Autour d'un incident a l'école, Kore-eda livre un récit en trois temps et observe aussi bien la violence de la société nippone contemporaine qu'une relation plus intime entre deux garçons, Minato et Yori. Le film suit ainsi d'abord le point de vue de la mère de Minato, impuissante face au mal-être de son fils et à une école placide, puis celui de son professeur, tiraillé entre sa perception, son sens du devoir est la façade à maintenir et enfin celui de Minato qui révélera les pans obscurs de cette intrigue avec délicatesse.

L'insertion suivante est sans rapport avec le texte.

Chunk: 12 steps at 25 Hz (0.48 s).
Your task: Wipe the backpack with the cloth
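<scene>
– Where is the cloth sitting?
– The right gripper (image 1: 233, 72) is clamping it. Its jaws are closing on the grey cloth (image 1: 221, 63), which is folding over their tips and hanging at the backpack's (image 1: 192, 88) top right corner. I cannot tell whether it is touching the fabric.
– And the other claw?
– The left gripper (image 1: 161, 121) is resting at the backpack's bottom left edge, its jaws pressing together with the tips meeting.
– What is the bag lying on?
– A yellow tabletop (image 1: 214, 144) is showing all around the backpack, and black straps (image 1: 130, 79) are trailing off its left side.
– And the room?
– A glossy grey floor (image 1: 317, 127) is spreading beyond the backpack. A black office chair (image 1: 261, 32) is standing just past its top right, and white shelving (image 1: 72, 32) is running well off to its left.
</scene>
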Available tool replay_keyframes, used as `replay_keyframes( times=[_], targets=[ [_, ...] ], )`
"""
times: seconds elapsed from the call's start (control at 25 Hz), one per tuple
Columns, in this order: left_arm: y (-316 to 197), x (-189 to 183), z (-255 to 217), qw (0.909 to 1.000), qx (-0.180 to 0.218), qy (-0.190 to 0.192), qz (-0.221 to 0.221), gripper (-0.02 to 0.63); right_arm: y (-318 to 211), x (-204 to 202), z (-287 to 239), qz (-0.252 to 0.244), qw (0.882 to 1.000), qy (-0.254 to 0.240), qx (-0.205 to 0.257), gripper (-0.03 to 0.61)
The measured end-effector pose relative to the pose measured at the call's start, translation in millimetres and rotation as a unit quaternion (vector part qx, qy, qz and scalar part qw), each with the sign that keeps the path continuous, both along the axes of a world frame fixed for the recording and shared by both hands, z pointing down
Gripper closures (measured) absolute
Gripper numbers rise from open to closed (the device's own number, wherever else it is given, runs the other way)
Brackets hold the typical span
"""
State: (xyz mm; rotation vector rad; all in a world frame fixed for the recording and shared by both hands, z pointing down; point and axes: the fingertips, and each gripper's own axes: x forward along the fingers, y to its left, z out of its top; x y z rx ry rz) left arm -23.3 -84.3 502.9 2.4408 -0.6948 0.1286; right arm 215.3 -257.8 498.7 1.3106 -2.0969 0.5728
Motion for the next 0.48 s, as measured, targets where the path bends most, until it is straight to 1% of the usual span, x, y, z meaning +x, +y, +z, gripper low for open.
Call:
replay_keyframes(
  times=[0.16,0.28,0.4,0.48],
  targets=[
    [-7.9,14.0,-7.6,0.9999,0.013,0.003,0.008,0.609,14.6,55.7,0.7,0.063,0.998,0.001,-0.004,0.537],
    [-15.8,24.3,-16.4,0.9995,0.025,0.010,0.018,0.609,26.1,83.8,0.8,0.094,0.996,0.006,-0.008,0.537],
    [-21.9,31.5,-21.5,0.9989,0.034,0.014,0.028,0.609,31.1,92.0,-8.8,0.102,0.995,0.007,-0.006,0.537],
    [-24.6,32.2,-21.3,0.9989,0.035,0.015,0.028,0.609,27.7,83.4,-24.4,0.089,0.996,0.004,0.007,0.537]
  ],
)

L'innocence recèle une grande richesse de thèmes et un regard perçant. La société y est décrite comme encore assez conservatrice, les rumeurs et jugements vont bon train, une certaine violence sociale règne envers les mères célibataires et les personnes différentes de manière générale. Le devoir est surtout la nécessité de garder la face rigidifie les rapports sociaux et multiplient les non-dits.
La grande force du réalisateur est de savoir réellement filmer à hauteur d’enfant, comme il a pu le faire dans Nobody Knows. Les adultes sont engoncés dans leurs préjugés et des rôles sociaux statufiés, avec ce besoin de classifier le normal de l’anormal, le bon du méchant. Leur isolation y est flagrante, et renforce leur violence. A l’opposé les enfants déploient une grande complexité sans chercher à tout catégoriser. Bien qu’ils ressentent déjà la pression sociale, Minato et Yori ont encore une forme de pureté, une grâce fragile.
Le récit est servi d’une part par de très belles prestations d’acteurs, mais également par la belle photographie du film. Kore-eda modifie aussi les points de vue, où un même lieu se veut inquiétant pour un adulte et fascinant pour un enfant, comme le tunnel, symbole d’une incertitude et d’une promesse.
Le film répète trois fois son une histoire, et les points de vue différents apportent davantage des éclairages supplémentaires mais pas fondamentalement des points de vue surprenants, ni une confrontation entre des visions du monde. Dès le début on sent bien les non-dits, les trois volets sont déséquilibrés en durée et en rythme. Les thématiques étant distillés, on ressent plus une accumulation (mère célibataire, harcèlement, culpabilité, père alcoolique, homosexualité…) qui peut à la longue paraître factice. Ce procédé empêche selon moi de s'attacher vraiment aux personnages. Le final en deux temps, qui ne réunit pas les points de vue, me laisse également sur ma faim.